What the exercise asks>
Any images in the material are to be dropped while every line is retyped exactly.

Available data>
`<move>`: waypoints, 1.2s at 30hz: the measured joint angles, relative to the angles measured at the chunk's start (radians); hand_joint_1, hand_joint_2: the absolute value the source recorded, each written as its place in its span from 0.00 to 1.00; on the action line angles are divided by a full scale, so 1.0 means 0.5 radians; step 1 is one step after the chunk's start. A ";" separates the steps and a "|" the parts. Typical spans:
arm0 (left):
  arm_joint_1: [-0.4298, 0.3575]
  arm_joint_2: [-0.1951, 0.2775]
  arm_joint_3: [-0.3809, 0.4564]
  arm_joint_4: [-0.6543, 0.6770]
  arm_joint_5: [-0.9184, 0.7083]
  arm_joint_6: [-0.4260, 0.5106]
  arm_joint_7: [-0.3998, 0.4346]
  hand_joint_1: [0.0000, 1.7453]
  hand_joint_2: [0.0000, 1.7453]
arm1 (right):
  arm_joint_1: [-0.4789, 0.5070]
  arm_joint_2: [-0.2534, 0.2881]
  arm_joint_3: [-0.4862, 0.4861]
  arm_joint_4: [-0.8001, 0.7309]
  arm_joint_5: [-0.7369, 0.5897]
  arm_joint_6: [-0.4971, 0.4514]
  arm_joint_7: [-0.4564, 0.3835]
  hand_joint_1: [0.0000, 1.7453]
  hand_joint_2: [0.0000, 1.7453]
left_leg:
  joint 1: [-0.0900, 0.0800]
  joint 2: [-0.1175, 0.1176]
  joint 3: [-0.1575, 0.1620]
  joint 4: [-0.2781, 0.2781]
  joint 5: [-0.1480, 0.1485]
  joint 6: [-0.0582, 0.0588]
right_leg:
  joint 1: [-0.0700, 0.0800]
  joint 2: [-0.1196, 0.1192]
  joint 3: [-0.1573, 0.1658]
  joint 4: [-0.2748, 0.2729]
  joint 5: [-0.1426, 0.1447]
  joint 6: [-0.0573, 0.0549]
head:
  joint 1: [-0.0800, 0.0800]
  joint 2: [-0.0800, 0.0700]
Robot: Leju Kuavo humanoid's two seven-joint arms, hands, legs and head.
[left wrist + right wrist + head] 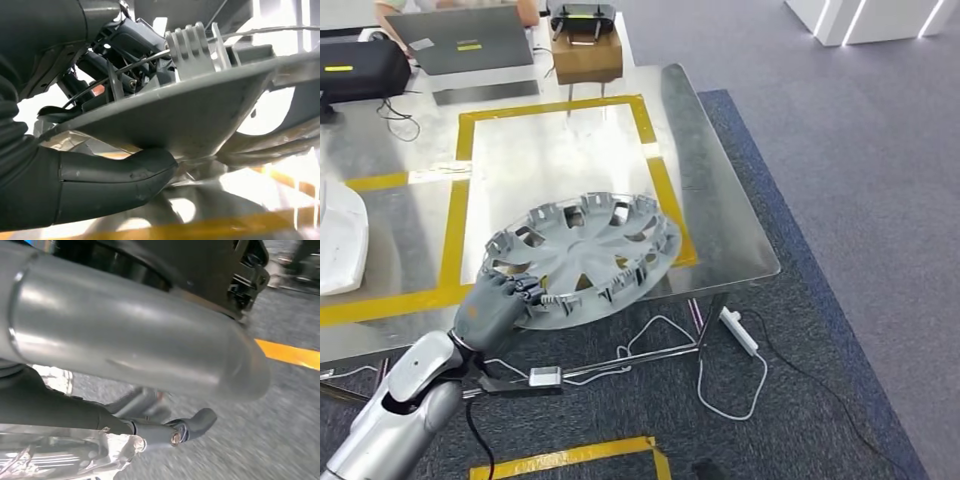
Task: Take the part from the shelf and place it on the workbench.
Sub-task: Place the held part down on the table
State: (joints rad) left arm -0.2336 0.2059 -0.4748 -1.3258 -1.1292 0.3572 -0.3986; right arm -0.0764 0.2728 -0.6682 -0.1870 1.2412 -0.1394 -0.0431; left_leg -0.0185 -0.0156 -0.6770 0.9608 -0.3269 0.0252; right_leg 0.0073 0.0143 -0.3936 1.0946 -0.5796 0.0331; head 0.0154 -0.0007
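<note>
Grey plastic is what we have in our left hand (495, 305): the part (584, 255), a wheel cover lying inside-up, gripped at its near rim with the thumb (113, 177) under the edge and the fingers over it. It sits low over the steel desk (712, 190), mostly inside the yellow tape frame (463, 130), but its near edge reaches past the tape at the desk's front edge, where we hold it. Whether its far side already touches the steel we cannot tell.

We judge the main risk to be letting go too early. With so much of the disc near the front edge, it could tip off toward the floor and the cables (712, 395) below. A one-sided grip on a wide, light disc could also let it pivot and scrape across the slick metal. Sliding it further in before loosening the fingers looks safer to us.

Our right hand (185, 430) hangs over the carpet, and whether its fingers are apart or curled we cannot tell.
</note>
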 joint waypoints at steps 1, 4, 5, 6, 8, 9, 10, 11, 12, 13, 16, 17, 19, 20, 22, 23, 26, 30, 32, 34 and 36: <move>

Output>
`<move>`: waypoints, 1.2s at 30hz: the measured joint angles, relative to the angles measured at the chunk's start (radians); hand_joint_1, hand_joint_2: the absolute value the source recorded, each written as its place in its span from 0.00 to 1.00; on the action line angles are divided by a full scale, so 1.0 means 0.5 radians; step 1 is one step after the chunk's start. A ";" separates the steps and a "|" the parts. Typical spans:
arm0 (left):
  arm_joint_1: [-0.4298, 0.3575]
  arm_joint_2: [-0.1951, 0.2775]
  arm_joint_3: [-0.3809, 0.4564]
  arm_joint_4: [-0.6543, 0.6770]
  arm_joint_5: [-0.9184, 0.7083]
  arm_joint_6: [-0.4260, 0.5106]
  arm_joint_7: [-0.3998, 0.4346]
  hand_joint_1: [0.0000, 1.7453]
  hand_joint_2: [0.0000, 1.7453]
arm1 (right):
  arm_joint_1: [-0.4789, 0.5070]
  arm_joint_2: [-0.2534, 0.2881]
  arm_joint_3: [-0.4862, 0.4861]
  arm_joint_4: [-0.8001, 0.7309]
  arm_joint_5: [-0.7369, 0.5897]
  arm_joint_6: [-0.4971, 0.4514]
  arm_joint_7: [-0.4564, 0.3835]
  hand_joint_1: [0.0000, 1.7453]
  hand_joint_2: [0.0000, 1.7453]
left_leg:
  joint 1: [-0.0900, 0.0800]
  joint 2: [-0.1175, 0.1176]
  joint 3: [-0.1575, 0.1620]
  joint 4: [-0.2781, 0.2781]
  joint 5: [-0.1480, 0.1485]
  joint 6: [-0.0582, 0.0588]
right_leg:
  joint 1: [-0.0700, 0.0800]
  joint 2: [-0.1196, 0.1192]
  joint 3: [-0.1573, 0.1658]
  joint 4: [-0.2748, 0.2729]
  joint 5: [-0.1426, 0.1447]
  joint 6: [-0.0573, 0.0549]
head:
  joint 1: [-0.0800, 0.0800]
  joint 2: [-0.0800, 0.0700]
Robot: Leju Kuavo humanoid's two seven-joint arms, hands, legs and head.
[left wrist + right wrist + head] 
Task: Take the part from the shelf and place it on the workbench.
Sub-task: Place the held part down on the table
State: (joints rad) left arm -0.2336 0.2059 -0.4748 -1.3258 -1.1292 0.3572 -0.3986; right arm -0.0764 0.2728 -0.6682 -0.1870 1.2412 -0.1394 -0.0431; left_leg -0.0185 -0.0156 -0.6770 0.9608 -0.3269 0.0252; right_leg 0.0073 0.0143 -0.3936 1.0946 -0.5796 0.0331; head 0.0154 -0.0007
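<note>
Grey plastic is what we have in our left hand (495, 305): the part (584, 255), a wheel cover lying inside-up, gripped at its near rim with the thumb (113, 177) under the edge and the fingers over it. It sits low over the steel desk (712, 190), mostly inside the yellow tape frame (463, 130), but its near edge reaches past the tape at the desk's front edge, where we hold it. Whether its far side already touches the steel we cannot tell.

We judge the main risk to be letting go too early. With so much of the disc near the front edge, it could tip off toward the floor and the cables (712, 395) below. A one-sided grip on a wide, light disc could also let it pivot and scrape across the slick metal. Sliding it further in before loosening the fingers looks safer to us.

Our right hand (185, 430) hangs over the carpet, and whether its fingers are apart or curled we cannot tell.
</note>
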 joint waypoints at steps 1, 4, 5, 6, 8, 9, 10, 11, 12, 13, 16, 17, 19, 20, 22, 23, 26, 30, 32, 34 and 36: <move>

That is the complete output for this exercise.